• **TASK REQUIREMENTS**
Print out the data exactly, keeping every image out of it.

• **DATA BELOW**
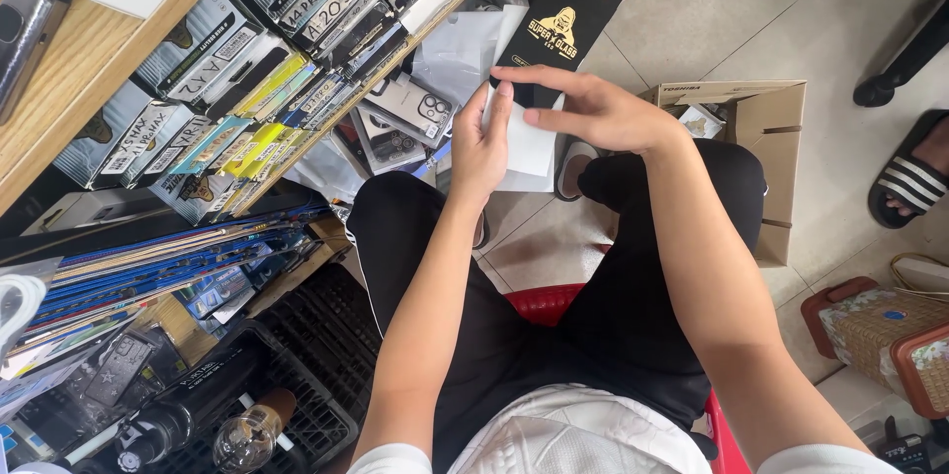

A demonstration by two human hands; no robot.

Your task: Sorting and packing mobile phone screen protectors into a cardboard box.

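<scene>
Nearest, seated person on a red plastic stool (542, 302), black trousers, white shirt hem at the lower edge of the view; the stool serves as landmark for all that follows.

Left forearm: rises from the lower edge, up and forward over the left thigh, ahead of the stool. Left hand (481, 143): upright, fingers closed together on the left edge of a white paper sleeve (529, 146), thumb lying along its face.

Right forearm: rises from the lower right, crossing above the right knee, wrist bent inward. Right hand (591, 108): palm down, fingers extended leftward and pinched on the lower end of a black screen-protector package (560, 14) where it meets the white sleeve.

Package: flat, black, gold print, tilted, standing up out of the sleeve; held in the air ahead of the stool, beyond both knees.

Right of the stool, near: woven basket (883, 328) with a red rim. Ahead and right of the stool: open cardboard box (765, 153), touching the right knee in the view. Farther right: a sandalled foot (914, 174) of another person on the tiled floor (712, 24).

Left of the stool: black plastic crate (306, 375), then stacked flat packets. Ahead and left, farthest: wooden shelf (89, 64) lined with rows of boxed screen protectors (247, 69).
</scene>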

• **RESPONSE AREA**
A demonstration by two human hands; no robot.

Your task: Sorting and packing mobile phone screen protectors into a cardboard box.

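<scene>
Nearest, seated person on a red plastic stool (542, 302), black trousers, white shirt hem at the lower edge of the view; the stool serves as landmark for all that follows.

Left forearm: rises from the lower edge, up and forward over the left thigh, ahead of the stool. Left hand (481, 143): upright, fingers closed together on the left edge of a white paper sleeve (529, 146), thumb lying along its face.

Right forearm: rises from the lower right, crossing above the right knee, wrist bent inward. Right hand (591, 108): palm down, fingers extended leftward and pinched on the lower end of a black screen-protector package (560, 14) where it meets the white sleeve.

Package: flat, black, gold print, tilted, standing up out of the sleeve; held in the air ahead of the stool, beyond both knees.

Right of the stool, near: woven basket (883, 328) with a red rim. Ahead and right of the stool: open cardboard box (765, 153), touching the right knee in the view. Farther right: a sandalled foot (914, 174) of another person on the tiled floor (712, 24).

Left of the stool: black plastic crate (306, 375), then stacked flat packets. Ahead and left, farthest: wooden shelf (89, 64) lined with rows of boxed screen protectors (247, 69).
</scene>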

Nothing more is needed to complete the output.